In United States v. Herrera-Soto, 961 F.2d 645 (7th Cir.1992) (per curiam), the district court had ordered release simply because Herrera-Soto had shown a substantial issue on appeal. The Seventh Circuit disagreed that merely meeting the threshold requirement suffices; rather, it found "nothing out of the ordinary” about the circumstances of the case. Id. at 647.
. In the analogous case of bail pending appeal from revocation of probation, we have said that "exceptional circumstances” include "(1) raising substantial claims upon which the appellant has a high probability of success; (2) a serious deterioration of health while incarcerated; and (3) any unusual delay in the processing of the appeal.” United States v. Bell, 820 F.2d 980, 981 (9th Cir.1987).
. Section 3143(b)(2) provides:
(2) The judicial officer shall order that a person who has been found guilty of a [crime of violence] and sentenced to a term of imprisonment, and who has filed an appeal or a petition for a writ of certiorari, be detained.
. Section 3145(c) provides:
(c) Appeal from a release or detention order.— ... A person subject to detention pursuant to section 3143(a)(2) or (b)(2), and who meets the conditions of release set forth in section 3143(a)(1) or (b)(1), may be ordered released, under appropriate conditions, by the judicial officer, if it is clearly shown that there are exceptional reasons why such person’s detention would not be appropriate.
. "Exceptional” as defined in Webster's Third New International Dictionary 791 (1986) (unabridged), quoted in United States v. DiSomma, 769 F.Supp. 575 (S.D.N.Y.), aff’d, 951 F.2d 494 (2d Cir.1991).
. Koon makes no argument in his suggestion for rehearing en banc that there are "exceptional reasons" for bail.
. See Herrera-Soto, 961 F.2d at 647 (nothing out of the ordinary about raising a substantial issue on appeal).
. In suggesting that a safety valve from the mandatory detention provisions of § 3145 be enacted, Assistant Attorney General Crawford gave ill health and infirmity from age as examples which might make detention unduly harsh. 135 Cong.

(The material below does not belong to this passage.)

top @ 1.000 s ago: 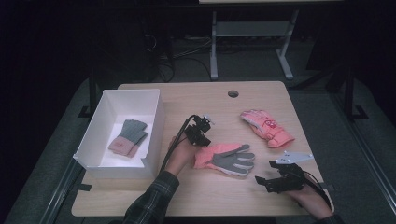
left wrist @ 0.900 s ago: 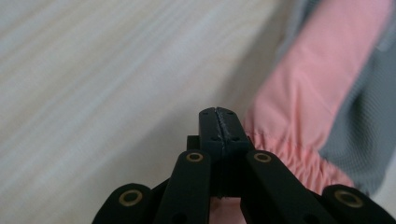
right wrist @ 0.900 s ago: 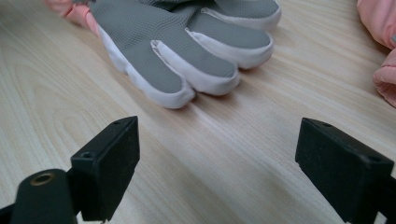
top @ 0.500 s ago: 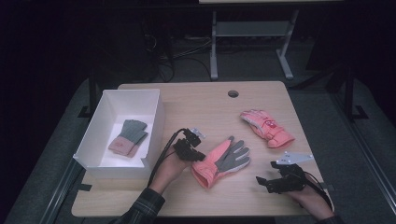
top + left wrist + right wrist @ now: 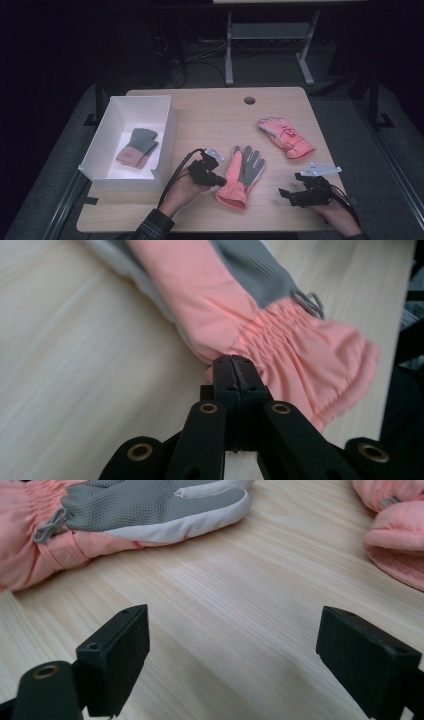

Rec. § 15202 (daily ed. Nov. 7, 1989). Regardless, as the Second Circuit put it, the "full exercise of discretion in these matters ... certainly is not limited by the examples contained in the Justice Department letter. It is constrained only by the language of the statute: 'exceptional reasons.’ ” DiSomma, 951 F.2d at 497.
.While many appeals are from conviction for drug or other violent crimes, not many have to do with release under § 3145(c). In most such cases, the threshold requirements are not met and so the "exceptional reasons” inquiry is not triggered.